Ford’s colorwork is surprising, whimsical, and often collaborative, like the knitted correspondence above, or the tarmac-inspired bunting below.

Above all, Ford’s designs and ideas are playful, and invite knitters to play along. Her book does include patterns, but encourages knitters to adapt them to their own tastes and ideas.

Our friend and teacher, Nancy, recently met Felicity Ford at Meg Swansen’s Knitting Camp and came away inspired to make the “Efflorescent” shawl from Ford’s Playbook. She’s leading a class on the subject here at our shop, and we couldn’t be more excited to see the shawls that will emerge from it – sign up now if you’d like to attend!

Look for the Knitsonik Stranded Colourwork Playbook on the teacart here at the shop, where a variety of new books and magazines are waiting to inspire you. See you at the shop!

Lucerne.

Our shop is abuzz with excitement over Brooklyn Tweed’s new yarn, Peerie.
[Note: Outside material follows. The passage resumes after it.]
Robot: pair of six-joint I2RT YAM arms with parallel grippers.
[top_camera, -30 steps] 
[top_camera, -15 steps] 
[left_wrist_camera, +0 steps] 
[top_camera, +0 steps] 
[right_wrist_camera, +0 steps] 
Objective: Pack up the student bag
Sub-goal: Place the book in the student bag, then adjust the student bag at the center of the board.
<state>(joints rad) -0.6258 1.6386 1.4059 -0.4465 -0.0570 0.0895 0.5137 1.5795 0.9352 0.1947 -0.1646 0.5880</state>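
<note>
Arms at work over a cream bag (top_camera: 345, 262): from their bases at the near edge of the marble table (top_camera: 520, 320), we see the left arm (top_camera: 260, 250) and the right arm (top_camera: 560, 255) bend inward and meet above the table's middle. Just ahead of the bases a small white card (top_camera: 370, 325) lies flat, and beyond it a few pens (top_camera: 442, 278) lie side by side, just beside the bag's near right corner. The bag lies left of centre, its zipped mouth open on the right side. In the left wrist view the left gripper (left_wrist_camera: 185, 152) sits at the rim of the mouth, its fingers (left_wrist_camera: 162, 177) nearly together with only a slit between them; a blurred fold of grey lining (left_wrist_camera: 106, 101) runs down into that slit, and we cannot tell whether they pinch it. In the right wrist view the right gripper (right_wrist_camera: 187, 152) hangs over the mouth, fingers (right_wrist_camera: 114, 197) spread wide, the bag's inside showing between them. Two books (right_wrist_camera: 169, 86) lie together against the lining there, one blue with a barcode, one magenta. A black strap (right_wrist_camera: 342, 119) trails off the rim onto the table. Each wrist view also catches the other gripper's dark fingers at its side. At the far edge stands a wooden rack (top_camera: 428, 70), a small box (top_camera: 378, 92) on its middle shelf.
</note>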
The folks at BT were kind enough to send a couple of sample skeins our way in advance of the release, giving Anne just enough time to knit “Lucerne.”

Jared Flood’s “Lucerne” is a colorwork hat in two, three, or four shades of Brooklyn Tweed Peerie. It’s a perfect starting place for those new to stranded colorwork, and Peerie’s 45 shades are an absolute playground for knitters of all experience levels.

Anne’s “Lucerne” is in two shades, the dark green Nori and pale gray/green Gale. In this sample, the darker shade is the main color, but their positions could easily be swapped for an equally attractive, but very different look. Here are a few more two-color combinations to consider.

I couldn’t stop here, of course – in fact, I spent the better part of Wednesday afternoon creating and photographing color combinations for this project! Next up are three-color combinations. I began with one that Flood suggests in his pattern.

The formula here is straightforward: three colors, all from the same family – one light, one medium, and one dark. I had fun creating a few more in this vein.

The possibilities for four-color combinations are even more varied, of course. There are no rules, but it’s wise to have a range of values, so the individual colors can be distinguished from one another in the context of the pattern. Here’s one from Jared Flood.

Here are a few I came up with, just the beginning of what’s possible.

Until June 30th, the pattern is free when you buy Peerie here at our shop. Look for the yarn in the fingering weight section. We can’t wait to see what color combinations you come up with for “Lucerne” hats of your own!

West Highland Way.

Delighted to announce that Kate Davies’ newest book is here!

West Highland Way is a stunning collection of patterns and essays inspired by the Scottish long-distance walking route it’s named for.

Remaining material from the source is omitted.